Ba4Sb2O
Ba4Sb2O is a thermodynamically stable semiconducting compound containing barium, antimony, and oxygen.
About Ba4Sb2O
Ba4Sb2O is a complex inorganic compound composed of barium, antimony, and oxygen. As a thermodynamically stable phase located on the convex hull, it represents a robust structural arrangement that has been identified across multiple independent material databases. Its electronic character is defined as semiconducting, making it an intriguing subject for research into specialized electronic materials. The existence of several distinct structural configurations highlights the structural flexibility and chemical complexity inherent in this specific stoichiometry. This compound serves as a valuable case study for understanding the interplay between heavy alkaline earth metals and pnictogens in oxide environments. Its stability suggests potential for integration into functional systems where reliable phase behavior is a prerequisite for device performance.
Key Properties
Cross-validated computational properties for Ba4Sb2O, aggregated across 3 databases.
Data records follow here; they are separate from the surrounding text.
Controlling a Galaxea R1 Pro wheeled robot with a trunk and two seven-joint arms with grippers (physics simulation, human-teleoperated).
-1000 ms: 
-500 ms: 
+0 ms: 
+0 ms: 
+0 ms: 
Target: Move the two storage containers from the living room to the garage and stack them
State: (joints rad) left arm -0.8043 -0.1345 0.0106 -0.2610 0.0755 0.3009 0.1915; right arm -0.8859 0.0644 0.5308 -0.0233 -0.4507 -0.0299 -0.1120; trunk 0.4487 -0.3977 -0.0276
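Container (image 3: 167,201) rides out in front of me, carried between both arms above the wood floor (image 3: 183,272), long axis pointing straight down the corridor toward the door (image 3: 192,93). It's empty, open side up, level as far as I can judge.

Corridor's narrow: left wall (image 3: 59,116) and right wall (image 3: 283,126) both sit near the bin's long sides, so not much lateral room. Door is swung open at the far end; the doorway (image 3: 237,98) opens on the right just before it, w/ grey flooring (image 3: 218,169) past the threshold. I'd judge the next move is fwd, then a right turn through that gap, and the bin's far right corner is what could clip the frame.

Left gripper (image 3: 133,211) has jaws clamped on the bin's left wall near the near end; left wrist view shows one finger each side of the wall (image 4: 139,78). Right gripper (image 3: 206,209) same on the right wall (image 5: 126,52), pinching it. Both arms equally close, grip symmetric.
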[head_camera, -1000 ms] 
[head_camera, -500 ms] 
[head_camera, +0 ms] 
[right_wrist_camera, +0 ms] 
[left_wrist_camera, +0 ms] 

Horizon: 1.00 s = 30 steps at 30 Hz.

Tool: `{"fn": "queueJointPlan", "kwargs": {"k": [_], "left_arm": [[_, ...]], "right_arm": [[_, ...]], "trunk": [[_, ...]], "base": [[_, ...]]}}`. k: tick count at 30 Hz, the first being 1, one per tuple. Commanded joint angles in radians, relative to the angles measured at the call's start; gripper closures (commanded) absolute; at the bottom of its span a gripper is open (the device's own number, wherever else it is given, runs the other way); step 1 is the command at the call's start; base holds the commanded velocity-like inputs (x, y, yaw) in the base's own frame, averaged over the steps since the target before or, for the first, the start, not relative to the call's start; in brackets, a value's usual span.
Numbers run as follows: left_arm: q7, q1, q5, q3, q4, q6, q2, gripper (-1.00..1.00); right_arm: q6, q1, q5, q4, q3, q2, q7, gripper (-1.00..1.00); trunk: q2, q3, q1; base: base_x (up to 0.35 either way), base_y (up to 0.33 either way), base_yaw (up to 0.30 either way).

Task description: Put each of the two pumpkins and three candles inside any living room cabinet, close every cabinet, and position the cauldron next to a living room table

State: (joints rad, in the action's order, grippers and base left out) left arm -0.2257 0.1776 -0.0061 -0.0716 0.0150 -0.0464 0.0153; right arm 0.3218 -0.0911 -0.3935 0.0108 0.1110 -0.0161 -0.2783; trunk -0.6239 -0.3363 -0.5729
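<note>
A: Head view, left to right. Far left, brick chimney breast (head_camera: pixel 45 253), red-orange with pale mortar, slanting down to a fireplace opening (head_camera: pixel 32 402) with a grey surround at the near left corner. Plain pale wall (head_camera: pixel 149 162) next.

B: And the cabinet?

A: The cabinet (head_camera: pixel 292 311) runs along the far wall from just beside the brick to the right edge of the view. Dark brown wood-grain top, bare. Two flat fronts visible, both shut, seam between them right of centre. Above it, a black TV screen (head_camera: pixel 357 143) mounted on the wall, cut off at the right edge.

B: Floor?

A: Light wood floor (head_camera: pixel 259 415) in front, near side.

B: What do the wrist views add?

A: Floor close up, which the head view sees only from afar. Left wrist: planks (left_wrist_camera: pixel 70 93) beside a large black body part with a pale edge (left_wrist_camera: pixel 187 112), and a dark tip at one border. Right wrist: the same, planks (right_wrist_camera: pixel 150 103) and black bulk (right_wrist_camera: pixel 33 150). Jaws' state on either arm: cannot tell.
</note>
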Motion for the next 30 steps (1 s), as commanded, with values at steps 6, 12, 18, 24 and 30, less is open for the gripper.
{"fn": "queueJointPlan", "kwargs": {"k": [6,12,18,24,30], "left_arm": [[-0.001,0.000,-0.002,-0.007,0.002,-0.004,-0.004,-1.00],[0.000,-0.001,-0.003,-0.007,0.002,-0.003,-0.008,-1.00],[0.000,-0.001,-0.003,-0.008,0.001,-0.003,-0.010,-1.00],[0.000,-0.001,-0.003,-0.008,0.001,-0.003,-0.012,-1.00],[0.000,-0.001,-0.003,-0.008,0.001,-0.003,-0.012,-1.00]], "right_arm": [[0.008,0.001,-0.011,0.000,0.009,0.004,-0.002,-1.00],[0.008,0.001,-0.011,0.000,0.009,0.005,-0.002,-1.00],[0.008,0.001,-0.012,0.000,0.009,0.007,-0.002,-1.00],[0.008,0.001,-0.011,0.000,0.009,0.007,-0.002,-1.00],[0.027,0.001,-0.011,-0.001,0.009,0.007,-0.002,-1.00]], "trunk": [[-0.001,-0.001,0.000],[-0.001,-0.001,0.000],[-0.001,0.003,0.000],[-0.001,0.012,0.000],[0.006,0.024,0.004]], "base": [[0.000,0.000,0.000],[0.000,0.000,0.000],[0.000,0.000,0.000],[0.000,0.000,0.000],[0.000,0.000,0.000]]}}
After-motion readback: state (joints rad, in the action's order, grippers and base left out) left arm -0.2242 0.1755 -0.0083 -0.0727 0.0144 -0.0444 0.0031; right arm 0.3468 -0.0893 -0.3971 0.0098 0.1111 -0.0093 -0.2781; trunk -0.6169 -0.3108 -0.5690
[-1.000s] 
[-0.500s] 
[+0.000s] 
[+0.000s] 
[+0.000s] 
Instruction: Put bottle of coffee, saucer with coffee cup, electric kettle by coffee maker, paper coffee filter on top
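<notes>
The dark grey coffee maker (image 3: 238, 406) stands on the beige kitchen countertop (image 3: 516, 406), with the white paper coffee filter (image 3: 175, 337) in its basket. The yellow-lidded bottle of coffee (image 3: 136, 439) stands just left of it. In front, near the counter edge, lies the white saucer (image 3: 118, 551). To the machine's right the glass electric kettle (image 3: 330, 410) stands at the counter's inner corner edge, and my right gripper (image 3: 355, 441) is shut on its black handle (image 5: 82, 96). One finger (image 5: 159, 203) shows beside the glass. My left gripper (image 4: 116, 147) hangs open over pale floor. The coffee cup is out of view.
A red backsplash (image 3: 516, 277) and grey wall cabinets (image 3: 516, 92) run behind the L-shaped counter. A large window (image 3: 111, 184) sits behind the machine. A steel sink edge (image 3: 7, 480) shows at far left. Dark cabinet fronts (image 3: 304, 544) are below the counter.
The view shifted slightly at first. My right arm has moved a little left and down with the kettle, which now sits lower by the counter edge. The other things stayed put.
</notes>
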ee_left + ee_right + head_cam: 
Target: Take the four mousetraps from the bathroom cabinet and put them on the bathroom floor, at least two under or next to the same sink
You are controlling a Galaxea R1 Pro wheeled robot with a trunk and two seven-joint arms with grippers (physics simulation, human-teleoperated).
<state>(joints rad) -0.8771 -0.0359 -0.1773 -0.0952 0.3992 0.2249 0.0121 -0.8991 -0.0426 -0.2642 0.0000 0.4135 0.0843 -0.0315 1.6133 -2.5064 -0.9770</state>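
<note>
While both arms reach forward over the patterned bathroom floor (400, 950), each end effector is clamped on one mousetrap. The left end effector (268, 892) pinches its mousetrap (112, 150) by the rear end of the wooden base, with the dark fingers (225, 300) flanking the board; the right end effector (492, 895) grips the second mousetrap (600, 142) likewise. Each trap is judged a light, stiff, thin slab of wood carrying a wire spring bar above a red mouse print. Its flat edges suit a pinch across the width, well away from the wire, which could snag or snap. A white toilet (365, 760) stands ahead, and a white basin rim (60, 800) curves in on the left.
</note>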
Band GapEnergy needed to move an electron from the valence band to the conduction band. Lower or zero values tend to behave more metallic; larger gaps are more insulating or semiconducting.
Energy Above HullThermodynamic distance from the most stable set of competing phases. 0 eV/atom is on the convex hull; small positive values may still be experimentally accessible.
StabilityA plain-language summary of the best reported energy-above-hull result. It reflects whether the lowest-energy structure is on, near, or far from the stability hull.
StructuresCount of reported calculated crystal structures for this formula, including alternate polymorphs, source databases, and observed space groups.
Reported Structures
Lowest-energy structures reported for Ba4Sb2O, ranked by energy above hull.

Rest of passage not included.